WORK INSTRUCTION:
From the opening line of the records through the line bearing "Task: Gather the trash", set down every line exactly.

RECORDS SUPPLIED:
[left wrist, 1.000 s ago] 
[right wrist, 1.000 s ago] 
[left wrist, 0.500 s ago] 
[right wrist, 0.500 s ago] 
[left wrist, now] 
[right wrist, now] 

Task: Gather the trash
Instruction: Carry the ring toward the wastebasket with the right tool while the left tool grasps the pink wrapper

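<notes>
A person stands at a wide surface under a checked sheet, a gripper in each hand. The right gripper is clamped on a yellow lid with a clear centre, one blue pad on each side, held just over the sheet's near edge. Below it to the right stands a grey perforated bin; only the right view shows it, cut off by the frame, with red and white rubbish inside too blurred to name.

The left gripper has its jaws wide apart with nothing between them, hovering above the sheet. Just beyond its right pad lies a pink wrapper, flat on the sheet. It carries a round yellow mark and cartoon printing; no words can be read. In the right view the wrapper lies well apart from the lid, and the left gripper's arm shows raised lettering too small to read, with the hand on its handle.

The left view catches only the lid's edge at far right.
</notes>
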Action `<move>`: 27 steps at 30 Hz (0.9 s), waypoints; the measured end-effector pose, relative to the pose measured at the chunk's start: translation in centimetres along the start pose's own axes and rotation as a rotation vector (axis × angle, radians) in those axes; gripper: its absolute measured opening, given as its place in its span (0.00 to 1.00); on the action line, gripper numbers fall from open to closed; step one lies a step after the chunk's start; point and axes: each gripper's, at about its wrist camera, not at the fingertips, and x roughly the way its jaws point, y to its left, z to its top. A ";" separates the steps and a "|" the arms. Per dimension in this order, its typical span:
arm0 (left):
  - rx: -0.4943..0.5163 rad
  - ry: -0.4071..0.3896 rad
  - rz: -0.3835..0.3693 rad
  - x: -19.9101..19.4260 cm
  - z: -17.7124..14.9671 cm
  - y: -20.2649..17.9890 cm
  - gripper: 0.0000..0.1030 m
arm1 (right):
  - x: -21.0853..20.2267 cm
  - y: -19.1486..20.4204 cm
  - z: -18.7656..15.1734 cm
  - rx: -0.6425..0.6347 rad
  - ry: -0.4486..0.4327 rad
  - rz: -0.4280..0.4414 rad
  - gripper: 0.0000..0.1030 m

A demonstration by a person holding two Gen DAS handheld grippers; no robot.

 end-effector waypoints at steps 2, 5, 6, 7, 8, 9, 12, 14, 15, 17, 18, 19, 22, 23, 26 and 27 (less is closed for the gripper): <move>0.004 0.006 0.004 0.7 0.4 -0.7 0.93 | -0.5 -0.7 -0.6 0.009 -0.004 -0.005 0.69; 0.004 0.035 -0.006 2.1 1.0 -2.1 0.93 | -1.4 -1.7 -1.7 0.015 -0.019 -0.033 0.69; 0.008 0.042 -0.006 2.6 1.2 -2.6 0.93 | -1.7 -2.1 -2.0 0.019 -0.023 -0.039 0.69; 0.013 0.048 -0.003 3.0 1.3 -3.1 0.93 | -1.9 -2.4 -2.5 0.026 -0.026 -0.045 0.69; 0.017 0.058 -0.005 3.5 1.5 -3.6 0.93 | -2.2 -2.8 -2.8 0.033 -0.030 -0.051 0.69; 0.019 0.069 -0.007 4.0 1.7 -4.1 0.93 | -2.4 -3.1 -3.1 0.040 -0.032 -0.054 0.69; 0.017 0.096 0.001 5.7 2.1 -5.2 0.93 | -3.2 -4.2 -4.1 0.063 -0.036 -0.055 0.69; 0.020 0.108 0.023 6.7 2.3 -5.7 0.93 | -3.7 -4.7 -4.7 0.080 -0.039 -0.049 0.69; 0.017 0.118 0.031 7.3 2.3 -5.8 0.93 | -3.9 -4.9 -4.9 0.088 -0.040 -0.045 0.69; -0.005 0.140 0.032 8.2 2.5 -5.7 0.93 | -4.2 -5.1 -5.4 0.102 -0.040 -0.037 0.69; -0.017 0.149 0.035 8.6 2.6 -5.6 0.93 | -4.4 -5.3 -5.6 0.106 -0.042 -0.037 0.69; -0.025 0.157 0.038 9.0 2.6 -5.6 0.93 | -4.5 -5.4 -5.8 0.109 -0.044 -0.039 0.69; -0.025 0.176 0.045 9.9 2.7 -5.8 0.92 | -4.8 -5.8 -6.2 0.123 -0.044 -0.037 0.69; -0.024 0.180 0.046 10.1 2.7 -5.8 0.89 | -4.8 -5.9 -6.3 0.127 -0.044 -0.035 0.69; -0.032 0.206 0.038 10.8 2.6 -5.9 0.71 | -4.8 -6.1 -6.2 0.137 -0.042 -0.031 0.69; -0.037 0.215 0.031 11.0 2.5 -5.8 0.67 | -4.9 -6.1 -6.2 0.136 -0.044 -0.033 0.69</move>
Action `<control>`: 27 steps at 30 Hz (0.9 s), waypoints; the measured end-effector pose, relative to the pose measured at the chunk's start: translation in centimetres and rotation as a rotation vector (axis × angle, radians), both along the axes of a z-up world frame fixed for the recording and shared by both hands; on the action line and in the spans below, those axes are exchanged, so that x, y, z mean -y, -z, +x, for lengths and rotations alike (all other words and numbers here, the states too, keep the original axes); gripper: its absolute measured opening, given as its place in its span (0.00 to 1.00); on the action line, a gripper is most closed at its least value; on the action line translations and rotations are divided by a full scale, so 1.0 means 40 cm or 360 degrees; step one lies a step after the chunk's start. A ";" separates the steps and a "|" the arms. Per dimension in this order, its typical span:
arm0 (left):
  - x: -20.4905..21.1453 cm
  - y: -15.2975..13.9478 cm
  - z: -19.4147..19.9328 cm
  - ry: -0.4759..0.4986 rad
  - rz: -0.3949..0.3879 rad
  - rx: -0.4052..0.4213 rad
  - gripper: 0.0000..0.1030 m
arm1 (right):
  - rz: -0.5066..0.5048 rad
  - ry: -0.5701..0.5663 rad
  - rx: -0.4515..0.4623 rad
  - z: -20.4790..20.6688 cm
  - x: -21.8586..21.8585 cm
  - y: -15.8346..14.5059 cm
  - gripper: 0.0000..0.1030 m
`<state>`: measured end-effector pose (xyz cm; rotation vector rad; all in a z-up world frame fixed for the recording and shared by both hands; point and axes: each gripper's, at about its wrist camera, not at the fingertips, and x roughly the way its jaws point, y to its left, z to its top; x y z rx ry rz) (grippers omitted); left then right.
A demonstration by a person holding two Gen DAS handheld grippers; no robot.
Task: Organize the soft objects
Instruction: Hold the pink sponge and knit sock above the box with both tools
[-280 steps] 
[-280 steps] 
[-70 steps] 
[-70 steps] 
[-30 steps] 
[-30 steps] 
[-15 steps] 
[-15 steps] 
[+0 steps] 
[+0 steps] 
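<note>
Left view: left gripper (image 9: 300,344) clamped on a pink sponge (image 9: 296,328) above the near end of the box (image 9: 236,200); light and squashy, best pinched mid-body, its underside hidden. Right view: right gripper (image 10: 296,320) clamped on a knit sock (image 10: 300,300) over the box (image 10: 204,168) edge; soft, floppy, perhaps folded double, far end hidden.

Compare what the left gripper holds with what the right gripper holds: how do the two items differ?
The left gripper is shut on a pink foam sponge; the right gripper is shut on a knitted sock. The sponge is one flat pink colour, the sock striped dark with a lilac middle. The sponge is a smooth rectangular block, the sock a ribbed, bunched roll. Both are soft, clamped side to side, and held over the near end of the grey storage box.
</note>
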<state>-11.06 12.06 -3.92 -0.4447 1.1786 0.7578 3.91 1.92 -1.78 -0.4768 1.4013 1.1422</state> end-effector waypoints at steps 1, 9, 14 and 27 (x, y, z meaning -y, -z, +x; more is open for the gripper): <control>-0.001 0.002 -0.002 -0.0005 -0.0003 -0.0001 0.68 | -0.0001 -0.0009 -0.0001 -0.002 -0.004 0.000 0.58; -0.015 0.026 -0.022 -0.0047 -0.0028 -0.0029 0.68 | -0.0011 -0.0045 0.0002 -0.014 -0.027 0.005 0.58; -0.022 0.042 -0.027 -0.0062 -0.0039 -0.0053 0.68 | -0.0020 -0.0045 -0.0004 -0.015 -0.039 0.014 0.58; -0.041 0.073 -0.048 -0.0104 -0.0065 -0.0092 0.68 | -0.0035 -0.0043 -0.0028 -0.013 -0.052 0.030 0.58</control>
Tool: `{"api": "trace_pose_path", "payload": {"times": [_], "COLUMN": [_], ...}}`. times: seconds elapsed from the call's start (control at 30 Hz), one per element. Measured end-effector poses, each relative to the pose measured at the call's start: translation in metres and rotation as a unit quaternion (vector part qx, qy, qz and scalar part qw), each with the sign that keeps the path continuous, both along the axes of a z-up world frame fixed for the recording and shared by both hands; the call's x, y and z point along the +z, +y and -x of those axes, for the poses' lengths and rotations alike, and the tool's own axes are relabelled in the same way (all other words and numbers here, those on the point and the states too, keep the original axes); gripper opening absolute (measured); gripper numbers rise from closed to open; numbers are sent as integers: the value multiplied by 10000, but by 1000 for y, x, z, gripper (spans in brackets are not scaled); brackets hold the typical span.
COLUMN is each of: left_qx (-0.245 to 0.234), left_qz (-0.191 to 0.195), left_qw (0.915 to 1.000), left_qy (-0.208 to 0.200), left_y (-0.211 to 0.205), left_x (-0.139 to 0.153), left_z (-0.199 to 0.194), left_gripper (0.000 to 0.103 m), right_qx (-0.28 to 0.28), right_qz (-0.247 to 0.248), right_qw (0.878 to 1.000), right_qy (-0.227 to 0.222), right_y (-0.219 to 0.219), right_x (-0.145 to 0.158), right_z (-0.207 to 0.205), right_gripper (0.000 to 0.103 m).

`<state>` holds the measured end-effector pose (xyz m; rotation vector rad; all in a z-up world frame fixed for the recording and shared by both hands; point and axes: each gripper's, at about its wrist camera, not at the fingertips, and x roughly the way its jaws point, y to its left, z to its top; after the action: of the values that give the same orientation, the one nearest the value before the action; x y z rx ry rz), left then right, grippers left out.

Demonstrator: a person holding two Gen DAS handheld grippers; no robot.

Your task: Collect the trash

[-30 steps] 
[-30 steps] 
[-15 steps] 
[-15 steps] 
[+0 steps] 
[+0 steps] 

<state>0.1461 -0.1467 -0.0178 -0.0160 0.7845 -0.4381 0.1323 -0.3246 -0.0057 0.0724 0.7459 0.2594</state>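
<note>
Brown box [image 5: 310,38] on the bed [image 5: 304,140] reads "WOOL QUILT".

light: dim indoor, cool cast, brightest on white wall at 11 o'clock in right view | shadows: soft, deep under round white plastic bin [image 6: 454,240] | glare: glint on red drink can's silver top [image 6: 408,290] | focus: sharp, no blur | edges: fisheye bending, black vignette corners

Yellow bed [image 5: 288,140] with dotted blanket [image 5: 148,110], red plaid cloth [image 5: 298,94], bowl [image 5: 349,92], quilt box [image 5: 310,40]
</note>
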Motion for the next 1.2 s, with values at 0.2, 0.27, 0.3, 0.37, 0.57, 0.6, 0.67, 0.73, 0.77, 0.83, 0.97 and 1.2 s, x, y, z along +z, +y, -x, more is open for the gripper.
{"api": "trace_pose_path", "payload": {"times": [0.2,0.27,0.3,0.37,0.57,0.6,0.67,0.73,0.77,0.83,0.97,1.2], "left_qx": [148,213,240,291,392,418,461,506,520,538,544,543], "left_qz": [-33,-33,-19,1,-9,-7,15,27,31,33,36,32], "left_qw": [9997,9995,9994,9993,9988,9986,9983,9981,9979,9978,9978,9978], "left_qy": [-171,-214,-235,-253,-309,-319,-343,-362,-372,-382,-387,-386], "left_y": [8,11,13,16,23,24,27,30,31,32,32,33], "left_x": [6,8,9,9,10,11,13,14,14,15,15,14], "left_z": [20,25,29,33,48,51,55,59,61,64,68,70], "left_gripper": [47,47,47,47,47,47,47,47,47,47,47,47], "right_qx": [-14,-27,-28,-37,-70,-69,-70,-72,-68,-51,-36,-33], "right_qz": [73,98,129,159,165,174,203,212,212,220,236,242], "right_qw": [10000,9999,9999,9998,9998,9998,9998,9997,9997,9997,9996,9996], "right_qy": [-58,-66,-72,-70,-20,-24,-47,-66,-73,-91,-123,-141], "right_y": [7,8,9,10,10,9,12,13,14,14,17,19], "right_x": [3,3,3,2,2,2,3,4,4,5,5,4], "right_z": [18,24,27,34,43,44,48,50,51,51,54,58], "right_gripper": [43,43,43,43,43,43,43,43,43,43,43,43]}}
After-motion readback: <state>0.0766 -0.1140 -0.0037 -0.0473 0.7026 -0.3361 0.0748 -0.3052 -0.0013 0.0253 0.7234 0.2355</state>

SOLUTION TO THIS PROBLEM:
[left wrist, 1.000 s ago] 
[right wrist, 1.000 s ago] 
[left wrist, 0.500 s ago] 
[right wrist, 0.500 s ago] 
[left wrist, now] 
[right wrist, now] 

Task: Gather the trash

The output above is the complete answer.